Uma defesa da historiografia inferencialista da Filosofia: comprometimentos, incompatibilidades e direitos
Gabriel Ferreira
Mesmo se negarmos qualquer tipo de excepcionalismo à filosofia como empreendimento intelectual - como é o caso paradigmático de Timothy Williamson (2007) -, parece fácil conceder que, ao menos no que diz respeito às relações para com sua própria história, a filosofia é diferente de outros campos do saber - veja-se o mesmo Williamson (2018). No entanto, questões relativas ao escopo, papel e validade da história da filosofia para a atividade filosófica são tão antigas quanto a própria filosofia. Sob um ponto de vista mais recente, tal conjunto de problemas foi parte integrante do assim chamado "parting of ways" (FRIEDMAN 2000) entre as correntes Analítica e Hermenêutico-fenomenológica durante o século XX. Contudo, é possível dizer que, ao menos desde a segunda metade do século passado temos visto uma importante inflexão acerca do lugar e da importância da história da filosofia na filosofia contemporânea.

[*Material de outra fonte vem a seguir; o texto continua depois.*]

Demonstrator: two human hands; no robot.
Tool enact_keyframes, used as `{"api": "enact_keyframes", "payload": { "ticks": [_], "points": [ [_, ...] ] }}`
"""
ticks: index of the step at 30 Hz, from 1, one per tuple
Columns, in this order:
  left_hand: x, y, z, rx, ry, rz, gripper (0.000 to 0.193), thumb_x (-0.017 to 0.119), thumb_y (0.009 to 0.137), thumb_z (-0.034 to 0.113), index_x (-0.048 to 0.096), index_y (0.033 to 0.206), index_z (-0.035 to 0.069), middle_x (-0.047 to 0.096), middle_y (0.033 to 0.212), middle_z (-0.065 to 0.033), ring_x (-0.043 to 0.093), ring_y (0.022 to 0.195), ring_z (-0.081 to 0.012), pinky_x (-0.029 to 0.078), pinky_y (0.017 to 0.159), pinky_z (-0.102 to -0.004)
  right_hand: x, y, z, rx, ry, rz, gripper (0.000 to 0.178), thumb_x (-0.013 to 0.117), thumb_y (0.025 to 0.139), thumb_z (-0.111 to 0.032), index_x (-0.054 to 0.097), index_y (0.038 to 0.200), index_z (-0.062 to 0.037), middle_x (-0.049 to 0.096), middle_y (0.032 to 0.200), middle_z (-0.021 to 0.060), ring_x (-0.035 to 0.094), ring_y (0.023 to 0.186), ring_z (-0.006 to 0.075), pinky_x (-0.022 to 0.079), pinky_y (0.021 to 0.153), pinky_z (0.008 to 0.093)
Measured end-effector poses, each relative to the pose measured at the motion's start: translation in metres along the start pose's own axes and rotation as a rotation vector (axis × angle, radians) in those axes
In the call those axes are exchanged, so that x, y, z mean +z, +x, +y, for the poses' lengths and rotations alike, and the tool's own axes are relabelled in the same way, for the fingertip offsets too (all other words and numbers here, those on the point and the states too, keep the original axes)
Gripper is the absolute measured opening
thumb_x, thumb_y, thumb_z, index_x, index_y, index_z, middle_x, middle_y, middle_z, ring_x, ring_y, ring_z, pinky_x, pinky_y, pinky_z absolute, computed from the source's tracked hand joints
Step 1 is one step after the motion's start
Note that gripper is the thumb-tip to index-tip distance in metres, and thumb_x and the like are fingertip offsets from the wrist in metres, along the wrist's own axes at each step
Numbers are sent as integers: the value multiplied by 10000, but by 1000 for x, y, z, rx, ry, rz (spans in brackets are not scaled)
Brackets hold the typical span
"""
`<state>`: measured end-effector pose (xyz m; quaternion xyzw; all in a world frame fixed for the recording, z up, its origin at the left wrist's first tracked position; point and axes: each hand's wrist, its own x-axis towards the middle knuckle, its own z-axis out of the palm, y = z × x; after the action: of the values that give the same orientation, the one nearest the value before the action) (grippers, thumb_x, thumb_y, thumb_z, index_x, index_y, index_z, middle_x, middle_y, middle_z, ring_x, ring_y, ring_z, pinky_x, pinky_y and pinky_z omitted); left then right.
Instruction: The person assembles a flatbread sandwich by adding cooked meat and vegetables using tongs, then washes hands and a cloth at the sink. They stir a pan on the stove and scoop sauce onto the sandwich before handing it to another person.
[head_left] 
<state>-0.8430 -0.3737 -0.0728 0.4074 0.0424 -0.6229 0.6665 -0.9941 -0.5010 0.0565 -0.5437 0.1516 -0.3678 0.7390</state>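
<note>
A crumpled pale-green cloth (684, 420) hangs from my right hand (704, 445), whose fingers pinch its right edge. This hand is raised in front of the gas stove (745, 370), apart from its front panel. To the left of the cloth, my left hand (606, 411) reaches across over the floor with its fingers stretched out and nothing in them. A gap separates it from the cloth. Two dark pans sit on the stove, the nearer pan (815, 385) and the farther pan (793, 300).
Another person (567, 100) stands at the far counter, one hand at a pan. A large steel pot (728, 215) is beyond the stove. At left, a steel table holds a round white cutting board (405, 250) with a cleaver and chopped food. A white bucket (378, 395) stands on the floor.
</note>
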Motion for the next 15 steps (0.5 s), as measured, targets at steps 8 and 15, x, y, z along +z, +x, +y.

Primeiramente, mesmo a filosofia analítica passou por um "historical turn" (RECK, 2013), enfatizando a relevância filosófica do entendimento tanto de sua própria história, quanto das possíveis conexões com a história da filosofia amplamente compreendida, tendo nas obras de Strawson (1966), Sellars (1975) e, mais recentemente Robert Brandom (2002; 2019) bons exemplos de tal movimento. Ao mesmo tempo, o interesse recentemente renovado por questões de metafilosofia trouxeram à superfície, uma vez mais, os debates acerca de como devemos nos aproximar da história da filosofia de um modo que seja filosoficamente relevante. Exemplo desse segundo movimento é o debate entre os assim chamados apropriacionistas e os contextualistas (veja-se, por exemplo, MERCER 2019). É nesse contexto que se justifica a proposta de uma abordagem inferencialista da história da filosofia, baseada no trabalho de Robert Brandom, que seja simultaneamente aberta a certo contextualismo, assim como estabelece parâmetros para reconstruções racionais. Este trabalho tem como objetivo apresentar os elementos essenciais dessa perspectiva, bem como defendê-la de certas objeções.